Having read the material, return every line of it exactly.
Segment Open
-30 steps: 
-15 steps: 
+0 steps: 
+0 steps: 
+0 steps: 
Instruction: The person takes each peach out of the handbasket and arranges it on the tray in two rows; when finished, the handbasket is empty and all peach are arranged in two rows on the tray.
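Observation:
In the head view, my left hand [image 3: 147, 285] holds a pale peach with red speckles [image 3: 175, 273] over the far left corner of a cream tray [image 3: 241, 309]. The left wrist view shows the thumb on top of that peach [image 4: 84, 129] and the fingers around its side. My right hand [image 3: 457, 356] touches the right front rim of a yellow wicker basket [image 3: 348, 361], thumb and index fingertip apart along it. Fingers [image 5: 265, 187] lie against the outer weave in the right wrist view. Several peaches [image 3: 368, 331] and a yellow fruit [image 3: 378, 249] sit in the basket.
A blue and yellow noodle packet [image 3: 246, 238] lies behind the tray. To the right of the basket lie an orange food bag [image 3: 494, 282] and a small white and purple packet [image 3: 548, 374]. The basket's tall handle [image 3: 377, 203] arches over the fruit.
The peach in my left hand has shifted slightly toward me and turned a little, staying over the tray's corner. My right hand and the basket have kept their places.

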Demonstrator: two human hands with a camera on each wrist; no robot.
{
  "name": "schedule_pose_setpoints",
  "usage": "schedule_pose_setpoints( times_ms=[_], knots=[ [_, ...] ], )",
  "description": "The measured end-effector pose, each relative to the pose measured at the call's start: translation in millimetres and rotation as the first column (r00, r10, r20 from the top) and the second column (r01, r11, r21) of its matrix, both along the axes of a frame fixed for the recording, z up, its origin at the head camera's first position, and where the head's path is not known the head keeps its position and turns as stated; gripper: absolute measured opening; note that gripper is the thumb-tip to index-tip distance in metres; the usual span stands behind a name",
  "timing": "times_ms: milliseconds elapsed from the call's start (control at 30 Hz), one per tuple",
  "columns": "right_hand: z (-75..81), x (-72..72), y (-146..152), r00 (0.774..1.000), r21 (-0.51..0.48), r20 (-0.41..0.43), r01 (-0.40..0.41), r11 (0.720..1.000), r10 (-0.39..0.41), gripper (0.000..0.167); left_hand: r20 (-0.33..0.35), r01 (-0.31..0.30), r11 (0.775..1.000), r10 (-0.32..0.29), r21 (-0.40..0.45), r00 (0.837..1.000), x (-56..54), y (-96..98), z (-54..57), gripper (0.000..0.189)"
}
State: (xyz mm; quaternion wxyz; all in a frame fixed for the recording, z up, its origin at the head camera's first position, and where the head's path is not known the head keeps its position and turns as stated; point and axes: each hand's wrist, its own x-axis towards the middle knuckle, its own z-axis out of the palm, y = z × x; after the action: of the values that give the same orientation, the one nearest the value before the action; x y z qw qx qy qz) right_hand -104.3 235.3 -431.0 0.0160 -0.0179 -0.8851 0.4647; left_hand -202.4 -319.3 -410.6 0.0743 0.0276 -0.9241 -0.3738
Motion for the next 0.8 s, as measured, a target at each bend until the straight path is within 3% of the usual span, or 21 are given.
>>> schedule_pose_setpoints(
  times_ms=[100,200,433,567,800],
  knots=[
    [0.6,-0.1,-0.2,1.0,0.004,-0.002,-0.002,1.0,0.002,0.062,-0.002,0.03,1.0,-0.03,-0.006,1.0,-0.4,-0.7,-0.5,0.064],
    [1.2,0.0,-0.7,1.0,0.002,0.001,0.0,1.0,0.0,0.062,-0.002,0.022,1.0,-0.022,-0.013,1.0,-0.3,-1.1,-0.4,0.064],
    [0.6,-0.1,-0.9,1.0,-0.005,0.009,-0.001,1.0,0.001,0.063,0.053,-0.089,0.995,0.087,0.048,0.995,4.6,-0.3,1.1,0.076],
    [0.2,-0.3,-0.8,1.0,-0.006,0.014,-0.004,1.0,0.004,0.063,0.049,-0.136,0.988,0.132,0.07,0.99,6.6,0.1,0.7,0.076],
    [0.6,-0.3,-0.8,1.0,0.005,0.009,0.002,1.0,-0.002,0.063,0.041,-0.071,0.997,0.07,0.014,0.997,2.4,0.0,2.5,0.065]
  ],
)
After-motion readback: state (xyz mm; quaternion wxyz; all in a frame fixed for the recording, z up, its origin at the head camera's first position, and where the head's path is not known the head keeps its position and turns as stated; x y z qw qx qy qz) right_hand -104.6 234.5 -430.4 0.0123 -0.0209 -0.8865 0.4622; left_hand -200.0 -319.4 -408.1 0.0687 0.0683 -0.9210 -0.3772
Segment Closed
__FINISHED EXERCISE__
-30 steps: 
-15 steps: 
+0 steps: 
+0 steps: 
+0 steps: 
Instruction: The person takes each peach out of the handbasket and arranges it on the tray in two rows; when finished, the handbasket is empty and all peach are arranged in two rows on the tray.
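Observation:
In the head view, my left hand [image 3: 147, 285] holds a pale peach with red speckles [image 3: 175, 273] over the far left corner of a cream tray [image 3: 241, 309]. The left wrist view shows the thumb on top of that peach [image 4: 84, 129] and the fingers around its side. My right hand [image 3: 457, 356] touches the right front rim of a yellow wicker basket [image 3: 348, 361], thumb and index fingertip apart along it. Fingers [image 5: 265, 187] lie against the outer weave in the right wrist view. Several peaches [image 3: 368, 331] and a yellow fruit [image 3: 378, 249] sit in the basket.
A blue and yellow noodle packet [image 3: 246, 238] lies behind the tray. To the right of the basket lie an orange food bag [image 3: 494, 282] and a small white and purple packet [image 3: 548, 374]. The basket's tall handle [image 3: 377, 203] arches over the fruit.
The peach in my left hand has shifted slightly toward me and turned a little, staying over the tray's corner. My right hand and the basket have kept their places.
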
Demonstrator: two human hands with a camera on each wrist; no robot.
{
  "name": "schedule_pose_setpoints",
  "usage": "schedule_pose_setpoints( times_ms=[_], knots=[ [_, ...] ], )",
  "description": "The measured end-effector pose, each relative to the pose measured at the call's start: translation in millimetres and rotation as the first column (r00, r10, r20 from the top) and the second column (r01, r11, r21) of its matrix, both along the axes of a frame fixed for the recording, z up, its origin at the head camera's first position, and where the head's path is not known the head keeps its position and turns as stated; gripper: absolute measured opening; note that gripper is the thumb-tip to index-tip distance in metres; the usual span stands behind a name",
  "timing": "times_ms: milliseconds elapsed from the call's start (control at 30 Hz), one per tuple",
  "columns": "right_hand: z (-75..81), x (-72..72), y (-146..152), r00 (0.774..1.000), r21 (-0.51..0.48), r20 (-0.41..0.43), r01 (-0.40..0.41), r11 (0.720..1.000), r10 (-0.39..0.41), gripper (0.000..0.167); left_hand: r20 (-0.33..0.35), r01 (-0.31..0.30), r11 (0.775..1.000), r10 (-0.32..0.29), r21 (-0.40..0.45), r00 (0.837..1.000), x (-56..54), y (-96..98), z (-54..57), gripper (0.000..0.189)"
}
State: (xyz mm; quaternion wxyz; all in a frame fixed for the recording, z up, its origin at the head camera's first position, and where the head's path is not known the head keeps its position and turns as stated; point and axes: each hand's wrist, its own x-axis towards the middle knuckle, its own z-axis out of the palm, y = z × x; after the action: of the values that give the same orientation, the one nearest the value before the action; x y z qw qx qy qz) right_hand -104.3 235.3 -431.0 0.0160 -0.0179 -0.8851 0.4647; left_hand -202.4 -319.3 -410.6 0.0743 0.0276 -0.9241 -0.3738
Motion for the next 0.8 s, as measured, a target at each bend until the straight path is within 3% of the usual span, or 21 are given.
>>> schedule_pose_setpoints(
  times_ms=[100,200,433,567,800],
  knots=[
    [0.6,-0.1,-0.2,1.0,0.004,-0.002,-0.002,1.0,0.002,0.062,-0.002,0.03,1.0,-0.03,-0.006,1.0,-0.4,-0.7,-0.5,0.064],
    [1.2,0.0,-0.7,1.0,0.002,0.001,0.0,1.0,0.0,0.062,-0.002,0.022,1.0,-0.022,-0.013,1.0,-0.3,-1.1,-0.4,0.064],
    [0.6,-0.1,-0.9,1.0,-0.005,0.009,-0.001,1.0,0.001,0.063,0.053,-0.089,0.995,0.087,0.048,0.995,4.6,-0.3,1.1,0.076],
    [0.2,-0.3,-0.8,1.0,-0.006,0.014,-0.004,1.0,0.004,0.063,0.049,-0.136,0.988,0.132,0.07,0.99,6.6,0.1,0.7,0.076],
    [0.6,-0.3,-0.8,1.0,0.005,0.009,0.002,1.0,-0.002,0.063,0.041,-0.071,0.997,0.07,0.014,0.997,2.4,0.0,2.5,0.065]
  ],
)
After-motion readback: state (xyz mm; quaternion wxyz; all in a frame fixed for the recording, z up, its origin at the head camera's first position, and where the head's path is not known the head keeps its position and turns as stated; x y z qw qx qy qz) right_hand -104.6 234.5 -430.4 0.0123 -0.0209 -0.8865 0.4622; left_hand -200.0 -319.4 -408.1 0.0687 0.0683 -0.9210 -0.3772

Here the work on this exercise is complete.